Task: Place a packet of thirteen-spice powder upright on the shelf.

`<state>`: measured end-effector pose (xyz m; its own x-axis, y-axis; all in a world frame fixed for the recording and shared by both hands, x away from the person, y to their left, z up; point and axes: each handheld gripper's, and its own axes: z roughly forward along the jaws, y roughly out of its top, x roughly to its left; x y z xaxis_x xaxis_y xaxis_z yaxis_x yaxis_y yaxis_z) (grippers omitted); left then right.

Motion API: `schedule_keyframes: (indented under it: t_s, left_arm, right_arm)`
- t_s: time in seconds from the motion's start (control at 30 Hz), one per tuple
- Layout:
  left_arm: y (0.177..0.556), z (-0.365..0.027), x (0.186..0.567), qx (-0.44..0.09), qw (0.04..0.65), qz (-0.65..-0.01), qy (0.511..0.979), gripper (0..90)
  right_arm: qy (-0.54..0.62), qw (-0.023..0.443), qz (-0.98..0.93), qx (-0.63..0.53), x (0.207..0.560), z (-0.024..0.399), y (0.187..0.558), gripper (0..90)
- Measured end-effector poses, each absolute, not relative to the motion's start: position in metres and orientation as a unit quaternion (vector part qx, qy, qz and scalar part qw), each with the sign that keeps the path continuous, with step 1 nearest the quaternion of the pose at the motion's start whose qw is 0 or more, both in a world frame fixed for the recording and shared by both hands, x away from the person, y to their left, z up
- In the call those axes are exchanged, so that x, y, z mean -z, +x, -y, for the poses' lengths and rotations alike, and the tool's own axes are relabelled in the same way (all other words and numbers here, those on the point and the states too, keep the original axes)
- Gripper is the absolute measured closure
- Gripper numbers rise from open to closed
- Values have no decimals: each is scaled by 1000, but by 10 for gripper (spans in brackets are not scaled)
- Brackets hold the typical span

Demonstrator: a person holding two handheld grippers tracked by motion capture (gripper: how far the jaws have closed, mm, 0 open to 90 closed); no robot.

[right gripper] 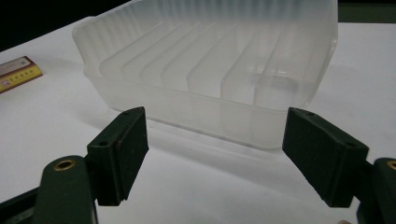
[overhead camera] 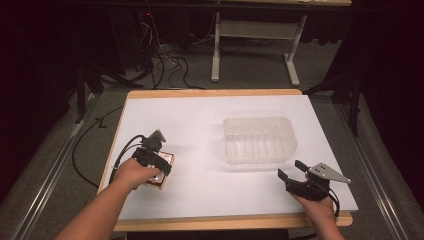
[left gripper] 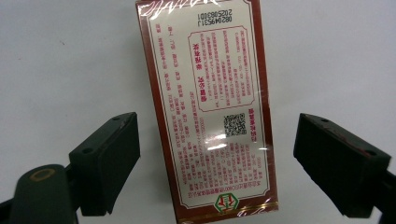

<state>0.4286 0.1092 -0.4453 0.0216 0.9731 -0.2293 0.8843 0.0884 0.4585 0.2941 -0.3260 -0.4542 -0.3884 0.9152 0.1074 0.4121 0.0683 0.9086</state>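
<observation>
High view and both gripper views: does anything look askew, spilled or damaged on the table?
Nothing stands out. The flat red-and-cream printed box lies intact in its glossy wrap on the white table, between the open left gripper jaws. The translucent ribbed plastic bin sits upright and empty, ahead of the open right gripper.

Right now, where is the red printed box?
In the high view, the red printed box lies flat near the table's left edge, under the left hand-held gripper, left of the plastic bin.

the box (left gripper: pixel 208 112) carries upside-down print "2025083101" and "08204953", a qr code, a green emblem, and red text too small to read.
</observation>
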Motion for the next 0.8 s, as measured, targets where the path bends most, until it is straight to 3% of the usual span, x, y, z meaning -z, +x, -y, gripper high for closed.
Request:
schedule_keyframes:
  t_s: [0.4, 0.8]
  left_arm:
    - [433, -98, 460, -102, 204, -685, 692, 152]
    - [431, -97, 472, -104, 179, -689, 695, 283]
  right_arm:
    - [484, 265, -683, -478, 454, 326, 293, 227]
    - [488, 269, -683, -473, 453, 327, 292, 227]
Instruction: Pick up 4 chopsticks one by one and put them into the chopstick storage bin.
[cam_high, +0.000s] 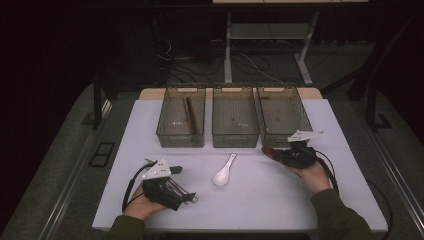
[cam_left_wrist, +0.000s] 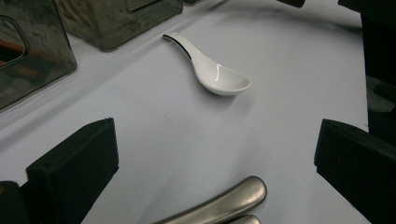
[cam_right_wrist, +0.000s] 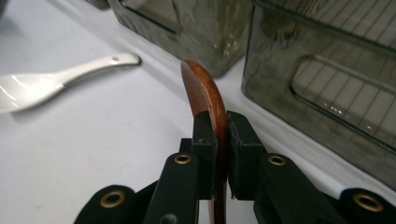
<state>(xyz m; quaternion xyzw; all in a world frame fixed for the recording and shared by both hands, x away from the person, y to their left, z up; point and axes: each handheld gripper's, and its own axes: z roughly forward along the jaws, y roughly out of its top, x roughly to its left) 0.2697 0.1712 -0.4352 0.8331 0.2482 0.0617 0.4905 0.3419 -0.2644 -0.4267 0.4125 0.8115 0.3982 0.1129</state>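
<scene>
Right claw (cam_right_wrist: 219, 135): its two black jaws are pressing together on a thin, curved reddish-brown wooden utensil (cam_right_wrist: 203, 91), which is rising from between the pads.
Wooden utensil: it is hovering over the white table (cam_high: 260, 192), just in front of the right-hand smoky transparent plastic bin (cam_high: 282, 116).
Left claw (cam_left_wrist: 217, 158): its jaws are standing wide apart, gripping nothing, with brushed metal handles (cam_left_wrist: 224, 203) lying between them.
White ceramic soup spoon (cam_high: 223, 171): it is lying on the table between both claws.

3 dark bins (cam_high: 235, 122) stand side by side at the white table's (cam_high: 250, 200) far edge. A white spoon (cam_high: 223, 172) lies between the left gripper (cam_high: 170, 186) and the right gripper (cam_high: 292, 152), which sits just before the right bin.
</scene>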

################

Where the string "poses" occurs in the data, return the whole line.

- Measured end-effector poses, each absolute, not relative to the motion's start: position in metres and orientation as a unit quaternion (vector part qx, qy, qz and scalar part qw), each with the sign that keeps the path continuous, with step 1 nearest the quaternion of the pose at the motion's start whose qw is 0 or more, both in a world frame fixed for the recording and shared by both hands, x away from the person, y to their left, z up
- In the call those axes are exchanged, so that x, y, z mean -z, +x, -y, for the poses' lengths and rotations alike, and the tool's own axes are relabelled in the same way (all other words and numbers here, those on the point and the states too, keep the original axes)

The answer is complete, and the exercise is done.